If it was me I'd be campaigning along the lines of Vote Labour if you want moonbeams and unicorns but not if you want stuff done. Kiwibuild, Light Rail, Child Poverty, Pay Inequality, Secure Borders?
Kiwibuild, Light Rail, Child Poverty, Pay Inequality, Secure Borders
Put the snarl up against the Smile. Probably doomed to fail but at least you'd be trying. All National seem to be trying to achieve is something better than 2002My Facebook is full of National announcements on policy and trying to set a vision. Good long term planning type stuff. Not sure where you are seeing the cutesy stuff, but I guess on TV?
To me it looks like they are positioning themselves as the party that can things done, and Labour as the party of broken promises (they are stacking up now) and people out of their depth.
Will it be enough change the media narrative, particularly about Taxinda? Probably not, but at least there are ideas being talked about instead of babies and the gender of a leader.
Obviously you're a righty, but why Taxinda? What tax increases have there been?
ACT have a handy summary;
https://www.act.org.nz/cost-of-labour
According to them, eight new or increases to taxes from Labour, amounting to the average household paying $2,279 more in tax per year. Doesn't include the increase to the top rate recently announced either.

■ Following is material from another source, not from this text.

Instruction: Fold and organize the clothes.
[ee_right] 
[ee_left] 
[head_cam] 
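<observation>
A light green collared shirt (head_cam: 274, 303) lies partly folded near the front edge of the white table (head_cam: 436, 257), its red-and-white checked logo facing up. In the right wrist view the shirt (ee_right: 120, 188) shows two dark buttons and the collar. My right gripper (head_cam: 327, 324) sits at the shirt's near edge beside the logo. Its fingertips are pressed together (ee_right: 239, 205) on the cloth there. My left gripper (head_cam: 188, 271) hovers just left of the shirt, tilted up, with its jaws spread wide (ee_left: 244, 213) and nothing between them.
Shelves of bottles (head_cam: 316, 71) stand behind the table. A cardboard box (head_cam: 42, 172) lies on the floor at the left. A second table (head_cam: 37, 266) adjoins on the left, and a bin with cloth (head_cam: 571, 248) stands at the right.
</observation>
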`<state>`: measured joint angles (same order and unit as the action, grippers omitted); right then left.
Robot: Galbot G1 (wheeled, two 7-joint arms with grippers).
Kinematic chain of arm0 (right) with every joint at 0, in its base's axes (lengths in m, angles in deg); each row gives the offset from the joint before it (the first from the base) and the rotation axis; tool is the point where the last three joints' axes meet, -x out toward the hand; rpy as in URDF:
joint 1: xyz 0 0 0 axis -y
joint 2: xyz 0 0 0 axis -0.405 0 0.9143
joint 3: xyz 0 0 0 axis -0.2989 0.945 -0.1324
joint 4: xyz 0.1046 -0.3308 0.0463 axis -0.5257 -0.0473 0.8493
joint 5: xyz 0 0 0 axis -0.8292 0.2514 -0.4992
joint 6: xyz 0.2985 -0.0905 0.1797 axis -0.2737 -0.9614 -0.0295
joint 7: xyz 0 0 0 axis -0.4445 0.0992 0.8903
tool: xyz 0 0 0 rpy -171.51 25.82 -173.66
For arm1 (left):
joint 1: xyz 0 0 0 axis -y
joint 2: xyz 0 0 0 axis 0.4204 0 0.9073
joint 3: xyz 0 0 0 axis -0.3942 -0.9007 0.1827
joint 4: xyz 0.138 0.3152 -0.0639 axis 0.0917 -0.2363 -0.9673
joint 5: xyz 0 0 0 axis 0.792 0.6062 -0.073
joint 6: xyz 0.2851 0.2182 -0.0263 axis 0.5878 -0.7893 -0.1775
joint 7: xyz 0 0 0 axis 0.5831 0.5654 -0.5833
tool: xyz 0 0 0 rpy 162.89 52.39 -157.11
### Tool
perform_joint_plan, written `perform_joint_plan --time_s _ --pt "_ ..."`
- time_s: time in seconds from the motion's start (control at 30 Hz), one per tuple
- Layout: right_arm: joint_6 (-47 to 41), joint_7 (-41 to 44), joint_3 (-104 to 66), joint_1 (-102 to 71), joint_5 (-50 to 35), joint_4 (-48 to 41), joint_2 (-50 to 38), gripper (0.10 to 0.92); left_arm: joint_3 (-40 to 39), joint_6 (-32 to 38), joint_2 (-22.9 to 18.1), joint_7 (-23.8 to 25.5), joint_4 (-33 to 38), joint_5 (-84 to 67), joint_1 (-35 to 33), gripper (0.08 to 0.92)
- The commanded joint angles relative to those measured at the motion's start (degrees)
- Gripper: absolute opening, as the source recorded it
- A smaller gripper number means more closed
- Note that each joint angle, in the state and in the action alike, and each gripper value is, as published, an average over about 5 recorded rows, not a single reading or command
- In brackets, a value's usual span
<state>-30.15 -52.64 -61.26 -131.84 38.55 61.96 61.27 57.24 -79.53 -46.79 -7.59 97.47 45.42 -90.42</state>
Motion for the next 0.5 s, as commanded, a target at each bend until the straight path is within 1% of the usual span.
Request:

Just looking at the regional fuel tax, and the impact in Auckland. Before Labour introduced that tax I never knew the cost of petrol, or saw queues in petrol stations. Now when the local Gull has their Thursday deal the queue stretches along the street.
A tax that hits poor people the hardest, just getting to work.
Taxinda is a well earned nickname.
As for being a righty. I'm pro gay marriage (including allowing adoption), have no problems with legalised prostitution, legalised dope, and plenty of other "lefty" positions.
I just believe that politicians should have as little impact on the economy as possible, especially as NZ is in a short three year election lolly scramble cycle.
-
@Kirwan ACT are correct of course but it's almost fake news in that it ignores the fact that every government increases taxes like this.
National introduced the brightline tax, increased tobacco, fuel and alcohol every year, raised GST 2.5%, introduced a tax on employer KiwiSaver contributions and halved the annual member tax credit, cutting up to $512 a year off savers, introduced a border levy, a tax on digital purchases and raised fees for prescriptions, family courts etc
so how come it wasn't bills-us-english or keyp-our-money?